**Assignment**
Below are the records; copy each line in them that holds the word "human".

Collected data
####
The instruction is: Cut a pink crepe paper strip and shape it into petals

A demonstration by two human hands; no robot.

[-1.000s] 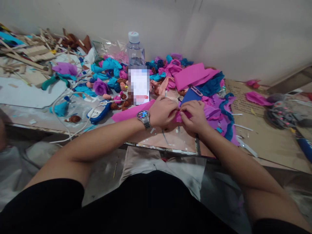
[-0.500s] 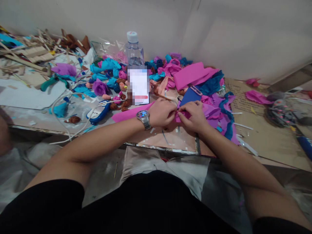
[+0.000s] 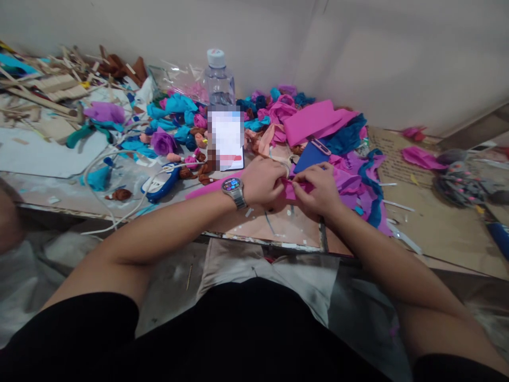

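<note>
Between my two hands is a strip of pink crepe paper (image 3: 292, 190), pinched from both sides above the table. My left hand (image 3: 262, 180), with a watch (image 3: 233, 185) at its wrist, has its fingers closed on the strip's left part. On the right side, thumb and fingers of my right hand (image 3: 317, 188) pinch the paper. More of the pink paper (image 3: 210, 187) stretches out leftward behind my left wrist. Just beyond my right hand lies a dark blue flat object (image 3: 308, 157) with a pink clip-like piece (image 3: 320, 147) on it.
A propped phone (image 3: 226, 140) stands before a plastic bottle (image 3: 219, 79). Crumpled crepe paper (image 3: 177, 106) in several colours covers the back. A blue-and-white device (image 3: 161, 183) with a white cable lies left. Wood scraps (image 3: 55, 85) fill the far left; cardboard (image 3: 437, 223) lies right.
My hands have drawn slightly apart, and more of the pink strip shows between them. Both hands still hold the paper.
</note>
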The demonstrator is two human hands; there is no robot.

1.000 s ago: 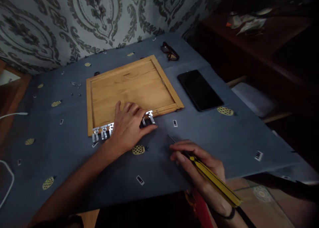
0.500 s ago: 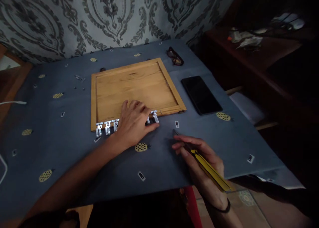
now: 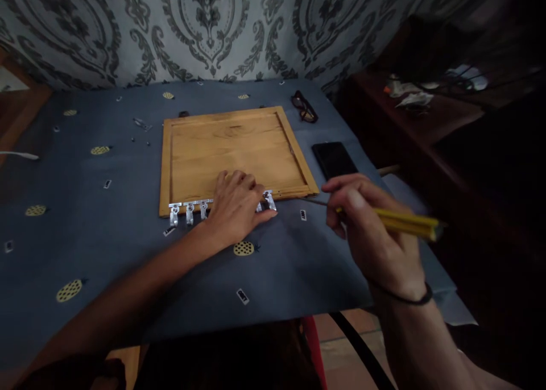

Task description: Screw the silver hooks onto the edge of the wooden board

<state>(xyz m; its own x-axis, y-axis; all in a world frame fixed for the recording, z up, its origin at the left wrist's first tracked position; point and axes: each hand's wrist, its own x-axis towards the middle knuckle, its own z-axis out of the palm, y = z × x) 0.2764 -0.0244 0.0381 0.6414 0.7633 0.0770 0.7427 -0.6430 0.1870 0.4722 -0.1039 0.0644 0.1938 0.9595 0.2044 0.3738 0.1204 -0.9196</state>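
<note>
A framed wooden panel [image 3: 230, 145] lies flat on the cloth-covered table, with a row of silver metal clips [image 3: 190, 212] along its near edge. My left hand [image 3: 236, 205] rests palm down over that edge, covering the middle clips. Its fingers lie on the wood and its thumb stretches out beside the clips at the right end. My right hand [image 3: 371, 222] is closed around a screwdriver [image 3: 405, 222] with a yellow handle. The thin shaft points left toward the panel's near right corner; I cannot tell whether the tip touches it.
A black phone [image 3: 335, 158], partly behind my right hand, and dark-framed glasses [image 3: 304, 107] lie right of the panel. Small metal pieces [image 3: 142, 124] are at the left. A white cable [image 3: 19, 155] crosses the left edge. A patterned curtain [image 3: 209, 32] hangs behind.
My right hand has risen and swung the screwdriver to point left, its tip nearer the panel's edge. My left hand stays on the panel. The view has shifted slightly.
</note>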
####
**Solution to this exercise**
A demonstration by two human hands; no robot.
The demonstrator is two human hands; there is no robot.

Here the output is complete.